REASONS FOR DECISION
Facts
The subject property is a 144 unit residential condominium building constructed by Heather Downs Developments. All of the units were sold and occupied by July 1999. Taxes on the omitted assessments were billed to the “parent roll number” of Heather Downs for the 1999 and 2000 taxation years. Heather Downs paid the full 1999 taxes and most of the 2000 taxes, leaving $18,970.87 unpaid for the year 2000.
Legislation
In forming its decision, the Board is governed by the following provisions of the Municipal Act.
Section 356 of the Municipal Act provides:
356.(1) – Division into parcels. Upon application by the treasurer of a local municipality or to the treasurer by an owner of land, the local municipality may,
(a) divide, for the purposes of this section, land which is assessed in one block into two or more parcels if each parcel is one that can be legally conveyed under the Planning Act;
(b) apportion the unpaid taxes on the land for the year in which the application is made and the two preceding years among the parcels,
(i) in proportion to their relative value at the time the assessment roll for the year in which the application is made was returned, or
(ii) if council is of the opinion that an apportionment under subclause (i) is not appropriate due to special circumstances, any other manner; and
(c) direct what proportion of any part payment of taxes on the land is to be applied to each of the parcels.
(2) – Statement. Upon the request of the local municipality, the assessment corporation shall provide a statement of the relative value of the parcels and the statement is conclusive.
The City’s Position
The City’s evidence is that the tax calculation provided by the developer reflects the actual state of the tax accounts between Heather Downs and the individual unit purchasers in the year 2000. Its Statement of Issues states:
Due to the special circumstances that specific amounts that were owing by the individual children at closing, MPAC’s relative values were not used to apportion the outstanding taxes.

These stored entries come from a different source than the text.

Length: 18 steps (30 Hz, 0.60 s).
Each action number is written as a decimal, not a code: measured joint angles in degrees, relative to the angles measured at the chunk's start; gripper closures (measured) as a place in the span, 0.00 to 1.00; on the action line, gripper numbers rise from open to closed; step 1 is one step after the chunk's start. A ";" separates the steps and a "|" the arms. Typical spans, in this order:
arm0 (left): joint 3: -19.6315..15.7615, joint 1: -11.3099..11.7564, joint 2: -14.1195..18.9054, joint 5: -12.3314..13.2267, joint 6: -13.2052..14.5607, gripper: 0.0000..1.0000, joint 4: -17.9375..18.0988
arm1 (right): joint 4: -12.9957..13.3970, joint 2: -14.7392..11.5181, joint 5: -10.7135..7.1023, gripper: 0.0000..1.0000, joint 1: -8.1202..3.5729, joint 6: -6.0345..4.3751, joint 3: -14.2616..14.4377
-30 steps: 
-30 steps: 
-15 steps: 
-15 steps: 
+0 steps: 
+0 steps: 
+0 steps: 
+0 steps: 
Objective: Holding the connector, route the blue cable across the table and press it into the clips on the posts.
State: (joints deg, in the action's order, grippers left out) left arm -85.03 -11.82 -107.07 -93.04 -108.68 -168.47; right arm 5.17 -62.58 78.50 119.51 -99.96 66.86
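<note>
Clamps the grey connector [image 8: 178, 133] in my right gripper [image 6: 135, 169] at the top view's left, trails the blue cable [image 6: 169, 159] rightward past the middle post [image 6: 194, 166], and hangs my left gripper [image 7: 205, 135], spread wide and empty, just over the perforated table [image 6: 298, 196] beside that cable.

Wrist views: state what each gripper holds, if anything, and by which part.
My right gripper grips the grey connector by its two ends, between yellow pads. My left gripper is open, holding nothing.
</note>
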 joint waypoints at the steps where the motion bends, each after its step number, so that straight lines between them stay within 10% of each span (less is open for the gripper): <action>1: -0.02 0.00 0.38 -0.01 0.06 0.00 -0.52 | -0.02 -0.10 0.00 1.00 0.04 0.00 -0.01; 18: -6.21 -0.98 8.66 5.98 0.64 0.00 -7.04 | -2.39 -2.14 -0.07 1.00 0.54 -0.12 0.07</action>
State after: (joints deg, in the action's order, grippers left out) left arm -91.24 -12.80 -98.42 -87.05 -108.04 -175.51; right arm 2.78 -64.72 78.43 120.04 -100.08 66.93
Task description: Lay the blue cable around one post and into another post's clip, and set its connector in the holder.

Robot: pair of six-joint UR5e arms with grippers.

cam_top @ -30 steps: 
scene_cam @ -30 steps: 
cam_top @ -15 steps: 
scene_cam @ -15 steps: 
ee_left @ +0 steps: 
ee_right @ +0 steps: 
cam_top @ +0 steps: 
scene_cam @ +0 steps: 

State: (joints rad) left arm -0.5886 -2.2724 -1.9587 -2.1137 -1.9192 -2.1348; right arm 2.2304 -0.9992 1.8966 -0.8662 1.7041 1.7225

The argument advanced is that using the developer’s breakdown is a better method for apportioning the taxes than using the relative values of the units.
The Homeowner’s Position
The unit owners did not receive the Statement of Issues from the City, and were given no information in advance of the hearing on the Heather Downs calculations of taxes owing. They argue that the City has accepted those numbers without ensuring their reliability. They further submit that it is unfair to pursue subsequent unit owners for taxes owing by the original purchasers of their units.
The Evidence
Mr. Angus MacKay, counsel for the City of Toronto, called three witnesses. Mr. Wazir Khullar, the City’s Tax Billing Supervisor, gave evidence outlining the assessment and tax history leading to the outstanding amount of $18,674.74. The Board accepts his testimony regarding the quantum of unpaid taxes. He conceded that with respect to the apportionment of those taxes, he accepted the breakdown provided to the City by Heather Downs, showing what it considered its share, and the portion it maintains was still owed by the individual unit owners. Only after the City accepted the breakdown, Heather Downs paid its share of outstanding taxes. The Board notes that certain elements of this process display the appearance of a negotiated settlement with Heather Downs.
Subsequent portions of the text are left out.